Die Militärregierung strebte eine rasche Re-Demokratisierung Deutschlands an, was nach zwölf Jahren Nazidiktatur – also nach zwölf Jahren totaler Negation der Menschen- und Bürgerrechte, systematischer Verhetzung der Kinder und Jugendlichen, Durchsetzung aller Behörden und Verwaltungen mit NSDAP-Mitgliedern – eine gigantische, fast unlösbare Aufgabe war. Dabei war klar, dass den Deutschen demokratische Werte nicht von den Amerikanern „eingeimpft“ werden konnten, sondern die Demokratie von unten her, von der kommunalen Ebene her wachsen musste.

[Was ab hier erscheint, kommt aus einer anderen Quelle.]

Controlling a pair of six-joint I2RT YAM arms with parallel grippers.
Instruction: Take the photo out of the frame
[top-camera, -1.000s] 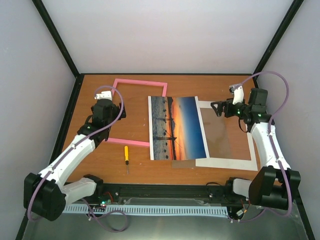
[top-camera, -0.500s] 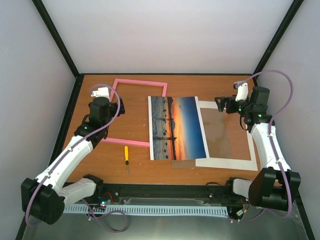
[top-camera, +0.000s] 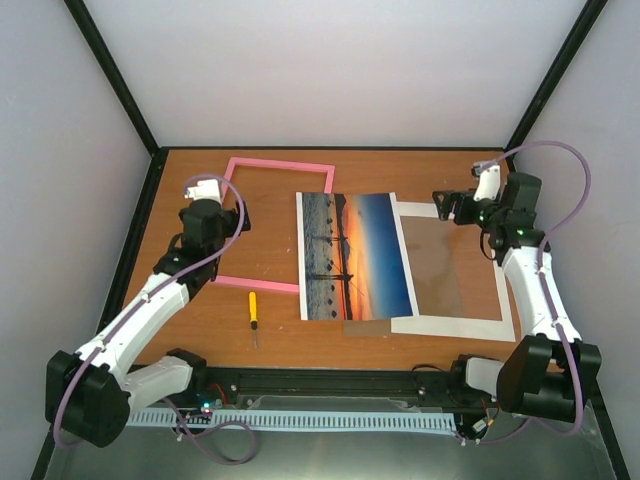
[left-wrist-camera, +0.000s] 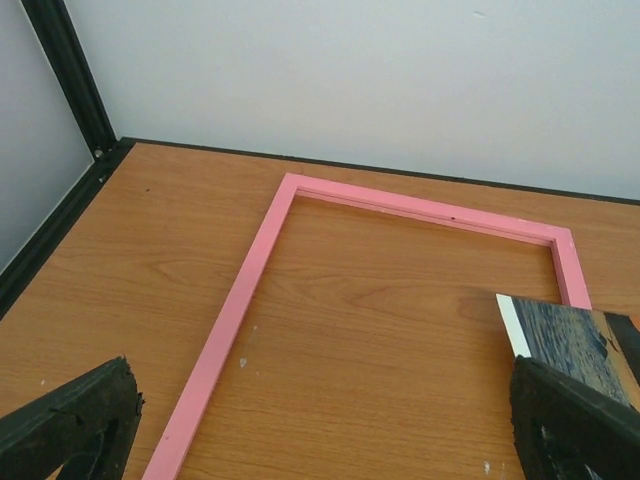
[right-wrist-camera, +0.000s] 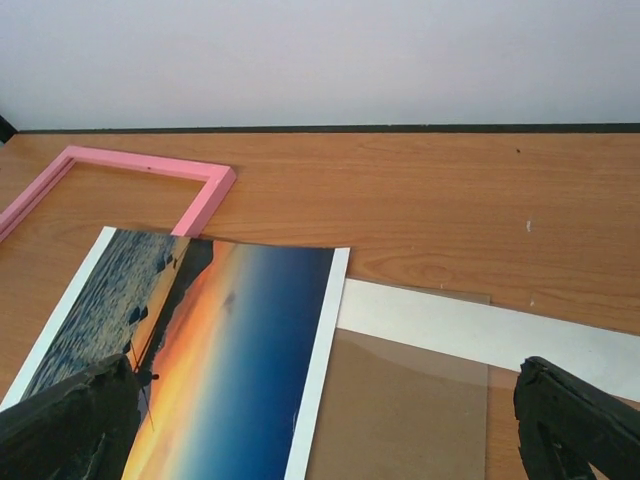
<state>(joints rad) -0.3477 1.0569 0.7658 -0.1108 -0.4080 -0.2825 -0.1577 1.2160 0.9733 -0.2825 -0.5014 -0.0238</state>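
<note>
Evidently at the closing step: the glossy rectangular sunset photo (top-camera: 356, 255) lies flat outside the empty thin pink rectangular frame (top-camera: 280, 165), overlapping one frame rail and the white mat border (top-camera: 455, 325); the left gripper (top-camera: 241, 215) and right gripper (top-camera: 442, 207) are spread wide and empty, so probably only withdrawal remains.

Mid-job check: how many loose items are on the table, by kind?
Pink frame: 1
Photo: 1
White mat: 1
Brown board: 1
Yellow screwdriver: 1
Total: 5
</note>
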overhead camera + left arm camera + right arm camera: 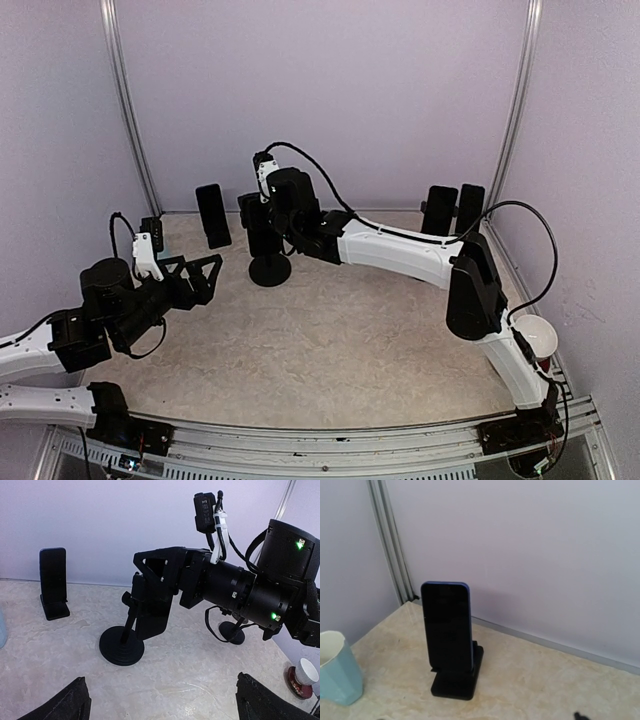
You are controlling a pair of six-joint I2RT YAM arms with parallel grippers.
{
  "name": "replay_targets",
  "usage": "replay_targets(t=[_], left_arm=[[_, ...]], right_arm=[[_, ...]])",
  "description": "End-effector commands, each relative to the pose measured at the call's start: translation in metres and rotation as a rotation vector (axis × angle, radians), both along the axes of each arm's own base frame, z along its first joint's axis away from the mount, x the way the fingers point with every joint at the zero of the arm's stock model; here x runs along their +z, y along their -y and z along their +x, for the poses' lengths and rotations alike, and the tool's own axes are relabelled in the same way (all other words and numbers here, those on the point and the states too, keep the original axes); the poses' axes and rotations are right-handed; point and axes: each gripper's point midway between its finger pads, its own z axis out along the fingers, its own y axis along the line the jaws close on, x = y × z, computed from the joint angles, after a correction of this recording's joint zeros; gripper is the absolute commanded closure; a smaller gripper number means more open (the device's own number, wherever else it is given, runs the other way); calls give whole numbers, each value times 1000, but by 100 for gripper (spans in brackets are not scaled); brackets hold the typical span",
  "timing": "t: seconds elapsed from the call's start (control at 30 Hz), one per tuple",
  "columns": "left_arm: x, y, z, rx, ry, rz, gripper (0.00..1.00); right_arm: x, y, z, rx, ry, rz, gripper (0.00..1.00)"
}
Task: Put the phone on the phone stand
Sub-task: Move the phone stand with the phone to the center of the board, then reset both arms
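Item: phone (152, 616), a dark slab held upright and slightly tilted between the right jaws, which are clamped on its upper part. Its lower part hangs below them against the stem of the phone stand (121, 649). The stand is a round-footed black piece directly beneath the right jaws, standing on the surface (330, 340). Status: transport judged done, with the phone at the stand. Seating is unconfirmed, since the pictures do not show whether the lower edge sits in the cradle. Remaining, by judgement: settle the phone, part the jaws, withdraw. Left jaws: spread fully apart and empty, pointing at the stand from one side, well short of it. Also present: a docked phone (447, 625) on its own block stand, ahead of the right jaws near the back wall. A pale blue cup (335, 667) is off to that phone's left. Two more standing phones (452, 209) are at the back, far behind the right jaws. A white cup (533, 335) sits beside the right arm's base.
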Motion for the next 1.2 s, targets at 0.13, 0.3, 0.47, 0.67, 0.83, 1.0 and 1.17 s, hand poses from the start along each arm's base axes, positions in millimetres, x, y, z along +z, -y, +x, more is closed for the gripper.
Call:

Am 6. September 1945 traf Freisings US-Militärverwaltung daher zwei Entscheidungen für den Wiederaufbau der Demokratie: Sie rief zur Gründung demokratischer Parteien auf und ernannte einen provisorischen Stadtrat. Als erste Partei wurde am 6. Dezember der Ortsverband der SPD von der Militärregierung lizensiert, kurz darauf folgten die CSU und die KPD. Für Januar 1946 lauteten die Mitgliederzahlen: CSU 625 Mitglieder, SPD 309, 131 Freisinger*innen waren KPD-Mitglieder. Zuvor war im November 1945 die „Allgemeine Freie Freisinger Gewerkschaft“ mit ihren Fachbereichen, darunter „Lebens- und Genußmittel“, „Bekleidung, Textil und Reinigung“, „Graphik und Papier“ und „Bau, Steine und Erde“ gegründet worden.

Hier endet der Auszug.